Coralie just laughed and patted Bill as she walked by his side.

“Where I come from, horses are just about a girl’s chief love. You wouldn’t believe how many girls dream about having their very own horse, Sam. It was all I ever thought about growing up,” she said.

“But what would you do with one Coralie. They can’t sit on your lap or nothin’ like a cat can.” Sam asked.

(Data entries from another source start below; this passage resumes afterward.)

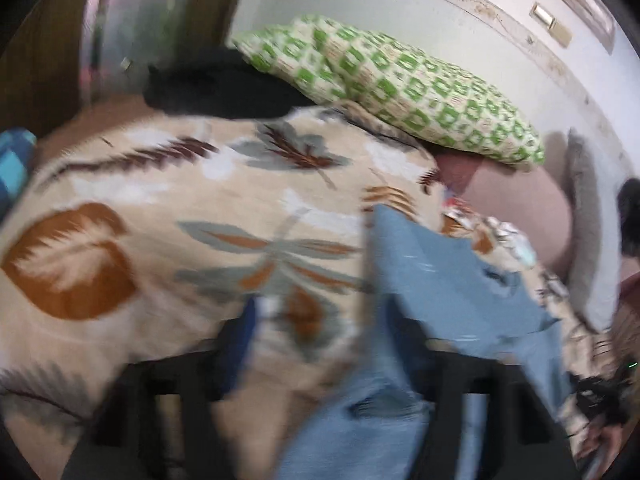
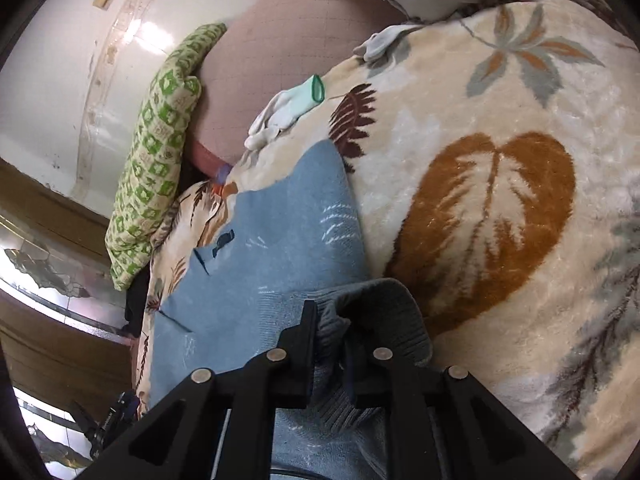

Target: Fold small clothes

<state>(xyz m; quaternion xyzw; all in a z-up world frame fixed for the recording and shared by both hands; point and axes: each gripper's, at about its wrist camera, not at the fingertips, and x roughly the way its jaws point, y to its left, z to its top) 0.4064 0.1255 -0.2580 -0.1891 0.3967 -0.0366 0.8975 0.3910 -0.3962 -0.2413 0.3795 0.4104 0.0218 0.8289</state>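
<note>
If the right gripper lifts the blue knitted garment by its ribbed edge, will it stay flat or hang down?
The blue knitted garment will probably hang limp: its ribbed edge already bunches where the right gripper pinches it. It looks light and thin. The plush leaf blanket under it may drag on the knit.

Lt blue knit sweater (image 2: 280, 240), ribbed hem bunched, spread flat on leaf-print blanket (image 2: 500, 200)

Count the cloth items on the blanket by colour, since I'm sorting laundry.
Blue: 1, the sweater, pinched at its ribbed edge by the right gripper.
White: 2, a white-and-mint glove and another white piece.
Total: 3
</note>
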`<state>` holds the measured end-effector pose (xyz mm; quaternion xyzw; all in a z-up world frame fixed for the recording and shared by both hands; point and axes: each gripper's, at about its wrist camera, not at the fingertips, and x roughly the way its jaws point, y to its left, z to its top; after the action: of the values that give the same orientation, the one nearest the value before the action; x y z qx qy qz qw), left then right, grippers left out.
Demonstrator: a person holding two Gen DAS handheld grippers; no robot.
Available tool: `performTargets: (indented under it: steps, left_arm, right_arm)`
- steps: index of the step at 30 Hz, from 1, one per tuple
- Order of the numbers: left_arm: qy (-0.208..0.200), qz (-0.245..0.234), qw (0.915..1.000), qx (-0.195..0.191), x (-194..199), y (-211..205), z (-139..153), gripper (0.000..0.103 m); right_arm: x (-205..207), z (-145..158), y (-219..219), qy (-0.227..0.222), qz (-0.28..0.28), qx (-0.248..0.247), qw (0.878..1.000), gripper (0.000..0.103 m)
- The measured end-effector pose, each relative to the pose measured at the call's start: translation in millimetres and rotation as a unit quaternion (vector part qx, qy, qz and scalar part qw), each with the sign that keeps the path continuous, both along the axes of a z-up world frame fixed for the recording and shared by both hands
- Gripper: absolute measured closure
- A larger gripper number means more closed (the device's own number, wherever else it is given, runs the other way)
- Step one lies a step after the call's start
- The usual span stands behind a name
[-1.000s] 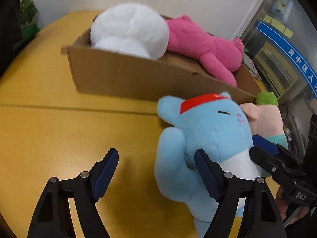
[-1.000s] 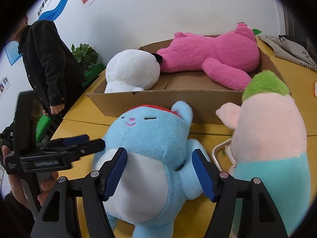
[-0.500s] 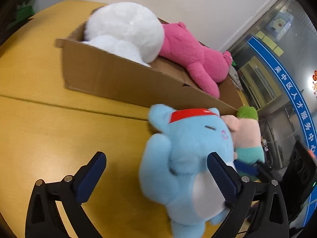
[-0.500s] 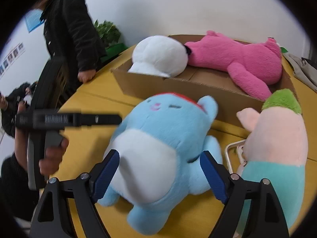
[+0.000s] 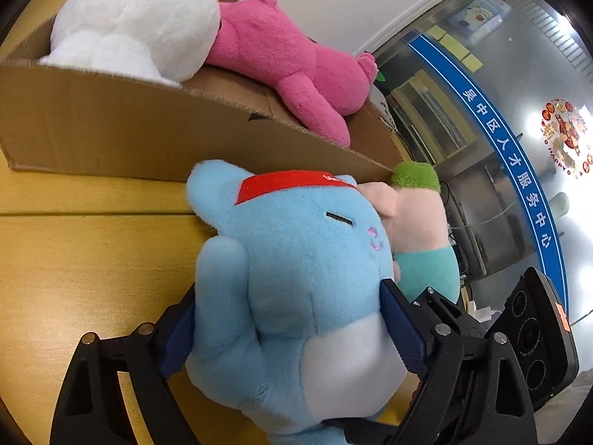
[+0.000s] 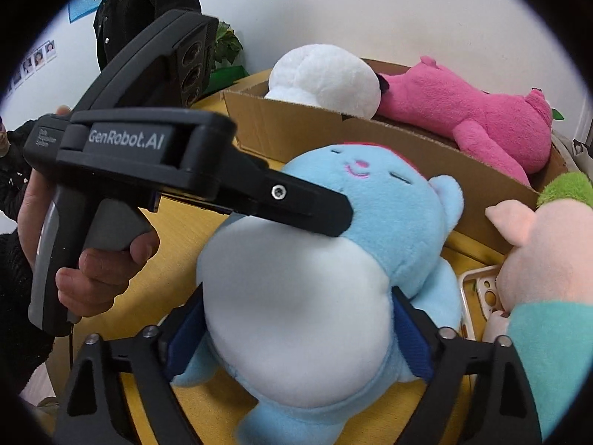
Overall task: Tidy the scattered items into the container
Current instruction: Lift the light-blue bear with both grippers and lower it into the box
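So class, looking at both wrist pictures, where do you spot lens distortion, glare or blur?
Left wrist view: black vignette corners, the cardboard box edge bows, and the far-right windows glare white. Right wrist view: the same round fisheye frame; the left tongs loom oversized and soft close to the lens, while the blue plush is evenly lit without harsh shadows.

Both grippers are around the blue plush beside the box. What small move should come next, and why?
Probably lift it together: the left gripper and right gripper both pinch the blue plush, which sits below the cardboard box rim.
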<state>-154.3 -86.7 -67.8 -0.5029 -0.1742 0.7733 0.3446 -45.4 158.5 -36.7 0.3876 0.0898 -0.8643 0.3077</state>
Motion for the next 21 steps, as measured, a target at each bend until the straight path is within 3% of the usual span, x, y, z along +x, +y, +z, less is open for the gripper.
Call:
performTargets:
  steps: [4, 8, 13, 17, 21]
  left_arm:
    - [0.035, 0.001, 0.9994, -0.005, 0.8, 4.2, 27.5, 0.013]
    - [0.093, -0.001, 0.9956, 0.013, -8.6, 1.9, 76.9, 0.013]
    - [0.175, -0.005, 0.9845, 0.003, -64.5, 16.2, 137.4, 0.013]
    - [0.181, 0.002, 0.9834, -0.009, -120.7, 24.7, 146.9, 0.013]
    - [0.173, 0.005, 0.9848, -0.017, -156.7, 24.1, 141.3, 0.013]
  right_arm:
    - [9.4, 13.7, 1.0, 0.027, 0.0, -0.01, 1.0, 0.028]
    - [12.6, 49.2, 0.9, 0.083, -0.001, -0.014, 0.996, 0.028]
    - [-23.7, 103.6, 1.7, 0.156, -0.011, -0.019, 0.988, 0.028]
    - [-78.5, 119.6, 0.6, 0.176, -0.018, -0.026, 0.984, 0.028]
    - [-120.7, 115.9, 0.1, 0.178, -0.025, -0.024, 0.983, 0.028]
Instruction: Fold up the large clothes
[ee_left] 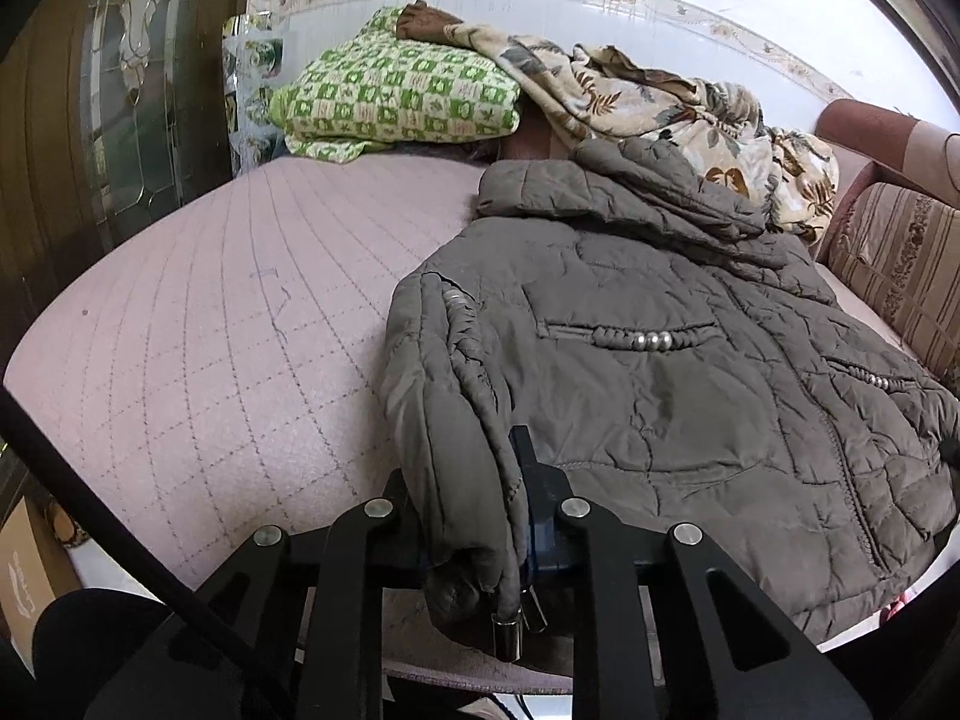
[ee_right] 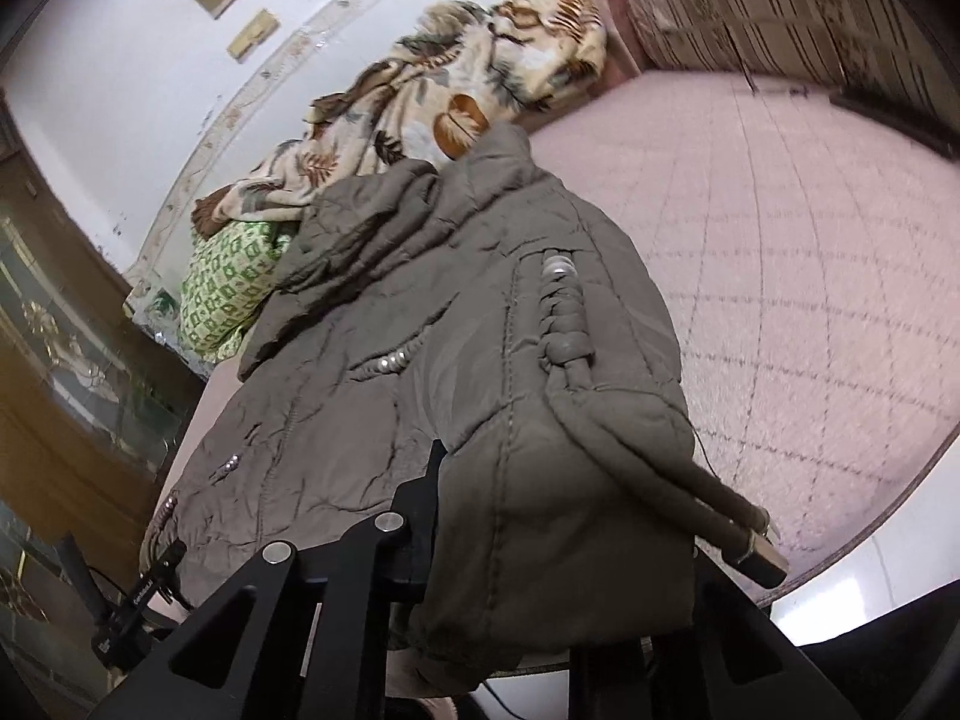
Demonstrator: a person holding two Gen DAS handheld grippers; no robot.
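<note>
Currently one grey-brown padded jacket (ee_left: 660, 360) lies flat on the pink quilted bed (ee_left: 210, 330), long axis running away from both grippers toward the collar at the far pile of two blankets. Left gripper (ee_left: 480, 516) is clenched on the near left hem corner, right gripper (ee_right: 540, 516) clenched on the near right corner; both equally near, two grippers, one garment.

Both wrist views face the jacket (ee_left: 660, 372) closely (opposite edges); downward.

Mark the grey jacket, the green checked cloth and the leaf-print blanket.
grey jacket (ee_left: 660, 372): left wrist view, front panel.
green checked cloth (ee_left: 402, 96): left wrist view, top face.
leaf-print blanket (ee_right: 456, 78): right wrist view, middle folds.
</note>
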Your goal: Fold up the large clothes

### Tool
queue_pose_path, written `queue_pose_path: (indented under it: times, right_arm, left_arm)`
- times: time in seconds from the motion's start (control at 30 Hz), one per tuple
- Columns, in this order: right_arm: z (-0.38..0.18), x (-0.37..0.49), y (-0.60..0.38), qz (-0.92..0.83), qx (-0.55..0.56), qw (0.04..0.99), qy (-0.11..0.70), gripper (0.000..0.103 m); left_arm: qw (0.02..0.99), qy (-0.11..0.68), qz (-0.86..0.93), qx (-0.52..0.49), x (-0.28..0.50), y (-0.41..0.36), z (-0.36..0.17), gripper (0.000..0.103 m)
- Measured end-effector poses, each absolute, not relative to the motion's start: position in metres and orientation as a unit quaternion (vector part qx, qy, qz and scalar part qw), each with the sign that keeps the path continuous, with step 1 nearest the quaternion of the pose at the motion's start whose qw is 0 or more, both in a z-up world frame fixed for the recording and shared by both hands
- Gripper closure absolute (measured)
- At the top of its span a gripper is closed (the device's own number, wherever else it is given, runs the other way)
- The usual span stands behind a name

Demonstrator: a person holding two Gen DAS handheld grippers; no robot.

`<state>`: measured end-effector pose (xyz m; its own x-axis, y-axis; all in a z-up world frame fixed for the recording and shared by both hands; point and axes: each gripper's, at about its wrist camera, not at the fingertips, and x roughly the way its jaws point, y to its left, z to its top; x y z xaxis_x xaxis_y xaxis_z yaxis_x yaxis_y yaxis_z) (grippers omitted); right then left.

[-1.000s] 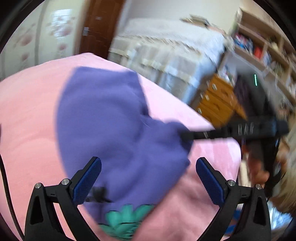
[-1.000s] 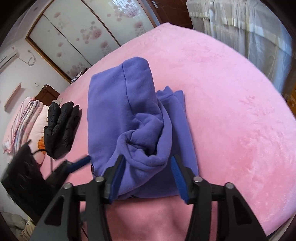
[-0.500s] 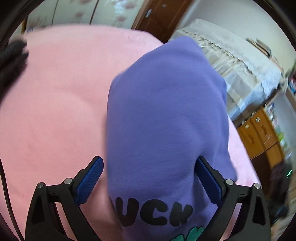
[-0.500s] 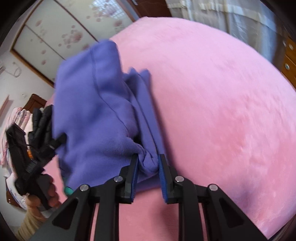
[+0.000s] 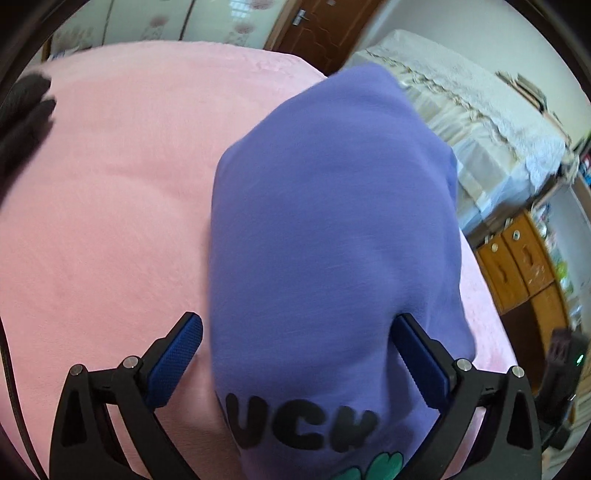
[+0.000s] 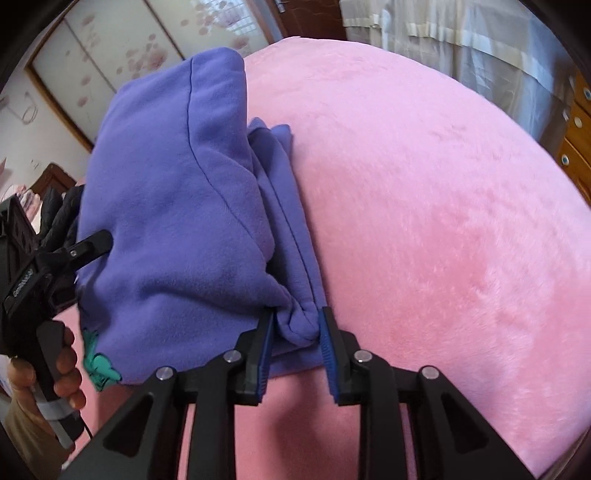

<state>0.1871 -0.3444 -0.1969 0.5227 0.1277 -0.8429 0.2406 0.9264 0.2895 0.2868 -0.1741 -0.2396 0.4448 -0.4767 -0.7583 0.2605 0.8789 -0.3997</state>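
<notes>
A purple hoodie with black letters and a green print lies partly folded on the pink blanket. My left gripper is open, its jaws wide apart on either side of the hoodie's printed end. In the right wrist view the hoodie is bunched up with its hood on top, and my right gripper is shut on a thick fold at the hoodie's near corner. The left gripper also shows there at the hoodie's left edge, held in a hand.
A black jacket lies at the far left of the bed. A bed with a white lace cover and wooden drawers stand beyond the right side. Sliding wardrobe doors and a brown door are behind.
My right gripper has closed on the hoodie's near fold and drawn it up. My left gripper has swung over the hoodie's printed end and stays open.
</notes>
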Motion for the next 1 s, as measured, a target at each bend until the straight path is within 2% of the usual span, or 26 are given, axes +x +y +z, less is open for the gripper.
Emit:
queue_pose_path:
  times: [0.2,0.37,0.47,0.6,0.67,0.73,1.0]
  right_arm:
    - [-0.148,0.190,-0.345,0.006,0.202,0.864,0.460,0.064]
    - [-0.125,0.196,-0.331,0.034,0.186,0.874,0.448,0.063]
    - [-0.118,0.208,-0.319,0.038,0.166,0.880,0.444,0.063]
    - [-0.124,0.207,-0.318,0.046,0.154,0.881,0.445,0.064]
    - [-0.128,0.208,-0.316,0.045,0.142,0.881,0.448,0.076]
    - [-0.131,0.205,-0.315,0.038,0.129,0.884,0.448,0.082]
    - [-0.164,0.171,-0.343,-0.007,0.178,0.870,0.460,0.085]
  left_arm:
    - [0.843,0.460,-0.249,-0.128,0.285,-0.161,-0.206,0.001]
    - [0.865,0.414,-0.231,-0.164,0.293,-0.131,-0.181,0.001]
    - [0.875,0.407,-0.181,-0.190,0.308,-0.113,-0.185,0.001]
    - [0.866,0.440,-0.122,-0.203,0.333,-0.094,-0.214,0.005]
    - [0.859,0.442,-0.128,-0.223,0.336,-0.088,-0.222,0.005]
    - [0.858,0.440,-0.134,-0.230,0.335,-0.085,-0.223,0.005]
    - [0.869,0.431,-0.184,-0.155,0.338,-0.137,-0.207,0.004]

“Why ride it you silly billy. What else?” she cried.

“Ride it? Ride it?” Sam was flabbergasted. “Women can’t go out and about riding horses wherever they please. It’s just not done. Anyway, when would you find the time, what with house chores and children to look after and all?”

Coralie shook her head at Sam.

“Fair crack of the whip! You won’t catch me in the kitchen barefoot and pregnant mate!
I’m a liberated woman. I can do anything I want to ……including riding a horse for that matter!”

Boromir was bringing up the rear. “I’d like to see that M’lady.”

“See what?” Coralie spun around, hands on hips, eyes flashing.

“Oh no! Here they go again,” muttered Merry to Pippin.

“Well he better not say anything untoward this time. I rather like Coralie, now that I’ve got to know her a bit better, and I’m tired of Boromir’s boorish behavior.” sighed Merry.

Frodo turned around with hands in pockets. “Don’t worry lads, I think she can take care of herself.” He looked over his shoulder and winked at them.

Boromir put up his hand in defense. “I was merely referring to seeing you ride a horse Coralie. I would think it would make for a pretty sight.”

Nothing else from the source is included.